Nothing outside the range is wanted. Repeat exactly the lines below from the one with "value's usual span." through the one with "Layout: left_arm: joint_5".
─── RECORDS SUPPLIED
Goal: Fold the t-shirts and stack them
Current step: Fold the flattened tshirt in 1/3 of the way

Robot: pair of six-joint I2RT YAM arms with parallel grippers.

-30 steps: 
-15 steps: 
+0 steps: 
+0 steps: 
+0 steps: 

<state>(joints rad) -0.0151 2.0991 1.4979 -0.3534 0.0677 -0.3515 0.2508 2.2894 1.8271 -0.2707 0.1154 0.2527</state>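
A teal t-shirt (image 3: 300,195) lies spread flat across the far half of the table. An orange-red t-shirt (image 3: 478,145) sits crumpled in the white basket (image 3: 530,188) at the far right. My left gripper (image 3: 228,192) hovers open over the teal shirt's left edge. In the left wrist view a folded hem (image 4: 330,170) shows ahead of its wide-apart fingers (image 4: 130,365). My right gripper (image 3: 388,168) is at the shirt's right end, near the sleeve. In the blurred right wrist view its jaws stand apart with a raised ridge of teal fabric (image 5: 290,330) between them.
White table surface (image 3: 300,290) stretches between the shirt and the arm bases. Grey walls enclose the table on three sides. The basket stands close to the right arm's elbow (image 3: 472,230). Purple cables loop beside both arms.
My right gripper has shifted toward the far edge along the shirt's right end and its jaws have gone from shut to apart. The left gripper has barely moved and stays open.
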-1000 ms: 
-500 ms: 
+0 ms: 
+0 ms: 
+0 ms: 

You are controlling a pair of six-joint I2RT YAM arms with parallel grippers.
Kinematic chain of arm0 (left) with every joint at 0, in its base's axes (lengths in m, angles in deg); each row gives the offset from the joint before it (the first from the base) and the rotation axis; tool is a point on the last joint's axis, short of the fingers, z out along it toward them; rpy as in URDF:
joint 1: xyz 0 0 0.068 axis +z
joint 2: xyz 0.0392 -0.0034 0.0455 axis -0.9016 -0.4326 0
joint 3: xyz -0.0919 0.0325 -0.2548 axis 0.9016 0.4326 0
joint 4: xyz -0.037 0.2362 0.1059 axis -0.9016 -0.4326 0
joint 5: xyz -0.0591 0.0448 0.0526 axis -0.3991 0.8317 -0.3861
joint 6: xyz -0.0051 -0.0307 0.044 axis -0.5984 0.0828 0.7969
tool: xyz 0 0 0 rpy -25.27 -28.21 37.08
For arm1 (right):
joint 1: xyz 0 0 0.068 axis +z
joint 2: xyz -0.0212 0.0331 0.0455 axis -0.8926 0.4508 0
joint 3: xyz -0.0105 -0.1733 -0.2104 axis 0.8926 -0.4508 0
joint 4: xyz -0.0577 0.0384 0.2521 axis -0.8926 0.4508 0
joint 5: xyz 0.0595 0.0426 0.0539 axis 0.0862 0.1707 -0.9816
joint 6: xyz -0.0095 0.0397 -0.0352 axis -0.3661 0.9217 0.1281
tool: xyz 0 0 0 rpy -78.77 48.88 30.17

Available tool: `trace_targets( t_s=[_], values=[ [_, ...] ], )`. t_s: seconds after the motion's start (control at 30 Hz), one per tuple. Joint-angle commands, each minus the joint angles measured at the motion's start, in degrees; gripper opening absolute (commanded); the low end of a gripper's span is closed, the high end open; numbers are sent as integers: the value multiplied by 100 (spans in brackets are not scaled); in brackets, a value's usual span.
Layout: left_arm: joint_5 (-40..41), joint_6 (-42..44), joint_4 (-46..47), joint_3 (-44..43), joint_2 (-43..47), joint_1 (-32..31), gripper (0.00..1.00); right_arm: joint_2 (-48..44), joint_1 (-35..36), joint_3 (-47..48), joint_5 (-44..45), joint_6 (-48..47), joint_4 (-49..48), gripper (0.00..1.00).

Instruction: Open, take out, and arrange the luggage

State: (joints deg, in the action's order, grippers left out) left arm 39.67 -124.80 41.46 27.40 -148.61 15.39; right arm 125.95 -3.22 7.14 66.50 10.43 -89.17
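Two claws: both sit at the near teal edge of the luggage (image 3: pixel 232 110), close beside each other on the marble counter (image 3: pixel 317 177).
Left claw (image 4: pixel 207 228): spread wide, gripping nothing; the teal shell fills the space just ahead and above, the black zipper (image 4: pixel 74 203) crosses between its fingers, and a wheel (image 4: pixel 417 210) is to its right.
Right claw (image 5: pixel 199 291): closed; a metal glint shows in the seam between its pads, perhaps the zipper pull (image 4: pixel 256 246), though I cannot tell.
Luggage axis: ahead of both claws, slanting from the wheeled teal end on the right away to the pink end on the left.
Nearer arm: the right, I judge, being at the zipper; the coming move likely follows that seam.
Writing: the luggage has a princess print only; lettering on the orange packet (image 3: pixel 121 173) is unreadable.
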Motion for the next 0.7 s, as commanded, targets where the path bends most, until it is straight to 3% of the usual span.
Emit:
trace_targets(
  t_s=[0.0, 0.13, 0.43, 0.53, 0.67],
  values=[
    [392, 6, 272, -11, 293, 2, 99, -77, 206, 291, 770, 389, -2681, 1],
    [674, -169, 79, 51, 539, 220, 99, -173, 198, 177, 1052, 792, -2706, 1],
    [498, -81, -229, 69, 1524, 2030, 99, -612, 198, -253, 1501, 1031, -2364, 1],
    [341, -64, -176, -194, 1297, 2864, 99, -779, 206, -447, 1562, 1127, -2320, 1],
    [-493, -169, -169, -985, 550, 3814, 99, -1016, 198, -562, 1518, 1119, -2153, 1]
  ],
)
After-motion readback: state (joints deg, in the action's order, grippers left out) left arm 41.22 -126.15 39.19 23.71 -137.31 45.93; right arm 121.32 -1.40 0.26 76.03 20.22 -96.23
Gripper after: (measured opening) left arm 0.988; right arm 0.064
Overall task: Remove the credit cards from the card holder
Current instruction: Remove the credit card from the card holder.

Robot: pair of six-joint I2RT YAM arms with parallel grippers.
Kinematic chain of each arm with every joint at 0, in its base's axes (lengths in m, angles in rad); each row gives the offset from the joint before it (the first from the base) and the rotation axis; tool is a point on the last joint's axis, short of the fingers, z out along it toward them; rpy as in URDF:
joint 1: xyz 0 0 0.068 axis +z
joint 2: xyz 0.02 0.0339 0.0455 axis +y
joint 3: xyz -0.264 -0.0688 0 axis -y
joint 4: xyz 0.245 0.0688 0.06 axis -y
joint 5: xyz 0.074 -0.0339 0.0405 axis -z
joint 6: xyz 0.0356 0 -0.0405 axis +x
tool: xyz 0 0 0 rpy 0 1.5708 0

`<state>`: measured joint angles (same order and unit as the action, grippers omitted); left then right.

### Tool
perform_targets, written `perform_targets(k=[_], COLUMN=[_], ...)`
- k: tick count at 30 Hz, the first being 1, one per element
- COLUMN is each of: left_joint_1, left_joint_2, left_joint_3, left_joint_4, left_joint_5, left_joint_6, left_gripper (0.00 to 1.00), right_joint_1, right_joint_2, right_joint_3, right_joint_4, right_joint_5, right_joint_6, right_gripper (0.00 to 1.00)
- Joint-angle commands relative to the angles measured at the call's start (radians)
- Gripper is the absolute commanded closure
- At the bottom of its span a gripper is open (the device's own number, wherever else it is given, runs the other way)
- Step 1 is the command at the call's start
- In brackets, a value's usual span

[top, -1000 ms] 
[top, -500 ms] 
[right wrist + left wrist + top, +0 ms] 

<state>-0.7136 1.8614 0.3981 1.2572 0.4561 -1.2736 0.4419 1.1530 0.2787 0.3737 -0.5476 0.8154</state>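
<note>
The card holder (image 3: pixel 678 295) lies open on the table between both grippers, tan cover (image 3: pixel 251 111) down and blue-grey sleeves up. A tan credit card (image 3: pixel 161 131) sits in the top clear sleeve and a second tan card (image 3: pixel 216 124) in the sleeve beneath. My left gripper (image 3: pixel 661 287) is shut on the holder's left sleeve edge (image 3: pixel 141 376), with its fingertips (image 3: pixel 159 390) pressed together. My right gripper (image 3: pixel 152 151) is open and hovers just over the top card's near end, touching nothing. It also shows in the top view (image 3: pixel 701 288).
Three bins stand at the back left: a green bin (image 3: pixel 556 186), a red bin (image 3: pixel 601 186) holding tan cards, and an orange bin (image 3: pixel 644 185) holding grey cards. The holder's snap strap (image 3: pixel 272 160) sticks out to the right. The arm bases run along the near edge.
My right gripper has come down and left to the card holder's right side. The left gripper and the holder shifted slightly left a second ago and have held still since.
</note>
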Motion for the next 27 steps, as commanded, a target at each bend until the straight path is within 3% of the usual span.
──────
§ TASK RESPONSE
Available tool: `trace_targets( t_s=[_], values=[ [_, ...] ], )`. t_s: seconds after the motion's start (control at 30 Hz), one per tuple. Joint-angle commands, each minus the joint angles measured at the motion's start, in degrees; gripper opening absolute (commanded); the low end of a gripper's span is closed, the high end open; numbers are sent as integers: the value multiplied by 100 (spans in brackets are not scaled); in brackets, a value's usual span.
Layout: left_arm: joint_5 (-40..41), joint_6 (-42..44), joint_4 (-46..47), joint_3 (-44..43), joint_2 (-43..47), joint_1 (-32..31), gripper (0.00..1.00); right_arm: joint_2 (-48..44), joint_1 (-35..36), joint_3 (-47..48), joint_5 (-44..45), joint_6 (-48..47), joint_4 (-49..48), gripper (0.00..1.00).

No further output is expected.